Мать подняла глаза на два старых дуба, которые нависали над будкой охранника.
Здесь очень красиво, – сказала она.
Да, – ответила Чарли, пытаясь скрыть свою неуверенность.
Колсонская детская больница была громадным зданием, но Чарли здесь все было знакомо, и она знала, где что находится, даже не глядя на указатели. Они с матерью зарегистрировались в Центре имплантации, и Чарли наклонилась к окошку регистратуры.
МОГУ Я ПОПРОСИТЬ ПЕРЕВОДЧИКА?
Что ты кричишь, как в мегафон? – спросила мать.
Чарли пожала плечами, но потом поняла, что в школе уже несколько недель никто не велел ей говорить тихо.
Я посмотрю, здесь ли он еще, – сказала администратор.
Для чего тебе переводчик? – спросила мать.
Чтобы я могла понять врача.
Администратор подняла телефонную трубку.
Переводчик сидел на складном стуле в центре смотровой, и, пока ее мать и врач обменивались любезностями, Чарли почти ликовала: хоть она и привыкала общаться на жестовом языке с другими глухими, раньше у нее никогда не было переводчика. Теперь она могла сосредоточить все свое внимание на этом человеке в мятой синей рубашке – не нужно достраивать фразы и пытаться уследить за губами нескольких людей одновременно. Наверное, подумала она, это в гораздо большей степени, чем железка у нее в голове, позволяет понять, что значит слышать.
Чарли представилась переводчику, с гордостью назвав ему свое жестовое имя. Он потер пятно молока на галстуке, извинился, сказал, что у него дома новорожденный ребенок. Врач листал ее карту, а мать сидела, сложив руки на коленях, и вид у нее был растерянный.
Когда врач заговорил, манера переводчика резко изменилась. Он сел прямее, и с его лица исчезла непринужденность, которую они с Чарли позволили себе при знакомстве. Было удивительно наблюдать, как он отодвинул себя на задний план, временно освобождая пространство для другого человека.

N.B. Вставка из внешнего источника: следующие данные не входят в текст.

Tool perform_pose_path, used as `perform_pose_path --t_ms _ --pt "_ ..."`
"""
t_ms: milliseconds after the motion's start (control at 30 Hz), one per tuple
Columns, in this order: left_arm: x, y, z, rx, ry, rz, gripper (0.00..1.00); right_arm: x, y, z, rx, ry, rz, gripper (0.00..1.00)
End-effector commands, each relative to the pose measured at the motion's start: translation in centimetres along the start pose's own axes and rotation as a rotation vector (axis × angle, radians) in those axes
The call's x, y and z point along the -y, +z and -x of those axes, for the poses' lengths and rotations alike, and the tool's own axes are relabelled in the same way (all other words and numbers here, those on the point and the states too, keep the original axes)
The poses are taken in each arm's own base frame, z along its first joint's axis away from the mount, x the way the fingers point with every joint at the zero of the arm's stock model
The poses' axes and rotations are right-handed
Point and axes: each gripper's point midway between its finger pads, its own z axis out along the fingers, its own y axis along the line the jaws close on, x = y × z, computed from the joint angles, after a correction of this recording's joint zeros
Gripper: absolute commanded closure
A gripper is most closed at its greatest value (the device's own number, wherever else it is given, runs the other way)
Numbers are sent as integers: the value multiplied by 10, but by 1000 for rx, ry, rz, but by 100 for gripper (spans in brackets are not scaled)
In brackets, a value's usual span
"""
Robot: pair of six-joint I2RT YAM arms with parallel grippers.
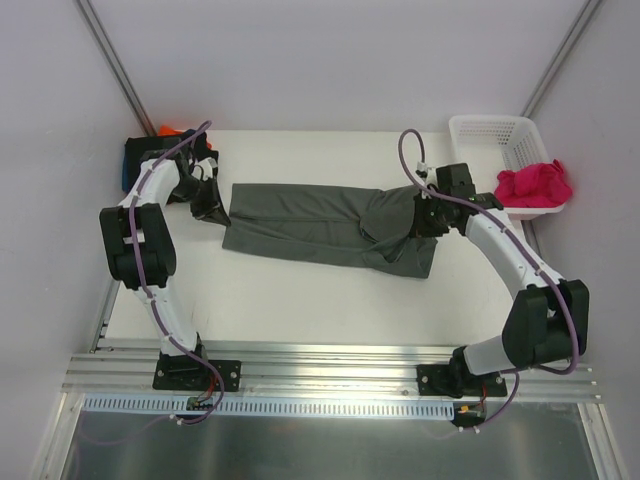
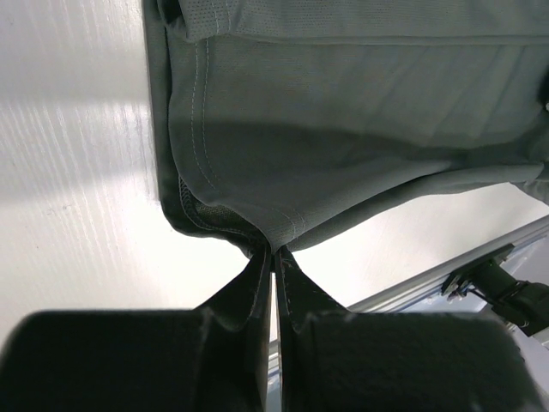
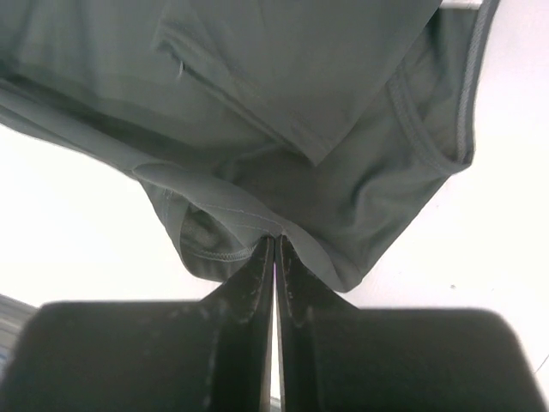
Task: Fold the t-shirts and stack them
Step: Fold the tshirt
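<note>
the left gripper (image 2: 273, 251) is clenched, its two dark fingers (image 2: 244, 292) pressed together with only a thin seam between them. a fold of the dark grey t-shirt (image 2: 343, 129) is pinched at their tips. the pinched part is at a stitched hem, where several layers of cloth bunch together just above the white table (image 2: 77, 172). from overhead, this gripper sits at the left end of the shirt, and the left arm (image 1: 140, 240) curves up to it from its base at the near edge.

the right gripper (image 3: 274, 239) is clenched too, its jaws nearly touching. it grasps the same shirt at a stitched edge not far from the ribbed neckline (image 3: 463, 103). around its tips the cloth is rumpled, and a hemmed flap (image 3: 300, 77) lies folded over the body of the shirt. from above it holds the right end, where the fabric rises in a small peak.

between the two grippers the dark grey t-shirt lies across the middle of the table as a long band, flatter on the left and creased on the right.

further out, a magenta-pink t-shirt (image 1: 535, 185) is heaped over the near rim of a white lattice basket (image 1: 490, 130) at the far right corner. at the far left corner, behind the left arm, a small pile of t-shirts (image 1: 150, 155) shows black, blue and a sliver of orange. a metal rail (image 1: 330, 365) runs along the near edge by the arm bases.
</note>
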Motion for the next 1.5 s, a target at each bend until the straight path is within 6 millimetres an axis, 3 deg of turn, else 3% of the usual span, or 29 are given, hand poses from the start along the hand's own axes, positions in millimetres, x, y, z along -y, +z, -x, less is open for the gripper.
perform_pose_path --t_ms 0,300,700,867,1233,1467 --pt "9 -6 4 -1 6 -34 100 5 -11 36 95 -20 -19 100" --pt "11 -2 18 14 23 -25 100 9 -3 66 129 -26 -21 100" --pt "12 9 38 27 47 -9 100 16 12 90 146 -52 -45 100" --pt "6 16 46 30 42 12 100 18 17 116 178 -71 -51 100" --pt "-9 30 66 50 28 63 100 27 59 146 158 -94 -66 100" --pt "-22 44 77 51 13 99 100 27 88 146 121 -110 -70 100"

Врач удивленно уставился на переводчика, когда тот задал его вопрос на жестовом языке.
Она следила за тем, как ее слова слетают с губ переводчика. Ее голос был укутан в его голос.
Переводчик поерзал на стуле, поджал губы.
После этого в течение нескольких секунд все молчали.
Врач что‐то сказал в свой интерком; появился ассистент, и Чарли провели в звуковую кабину для обследования. Она поднимала руку в ответ на серию сигналов, повторяла слова, которые ей называли – “Бейсбол. Самолет”, – и пожимала плечами, когда они становились слишком неразборчивыми. Это было, наверное, самое идиотское упражнение, которое Чарли приходилось выполнять (а это говорило о многом). Какая разница, может ли она услышать сигнал, направленный прямо ей в голову в звуконепроницаемой кабине? Или различить одни и те же десять слов, которые они неизменно повторяли ей с тех самых пор, как она научилась ходить на горшок? Это было совсем не похоже на восприятие звуков в реальности, и результаты, как и следовало ожидать, были бесполезными.
Чего звуков? – спросила Чарли и посмотрела на врача.
ДИФ-ФЕ-РЕН-ЦИ-А-ЦИ-Я, – повторил он, театрально артикулируя губами.
Переводчик перевел это спокойно, без намека на раздражение, но Чарли все равно возмутилась. Мать свирепо посмотрела на нее.
Чего вы от меня хотите, он сломан! – сказала Чарли вслух.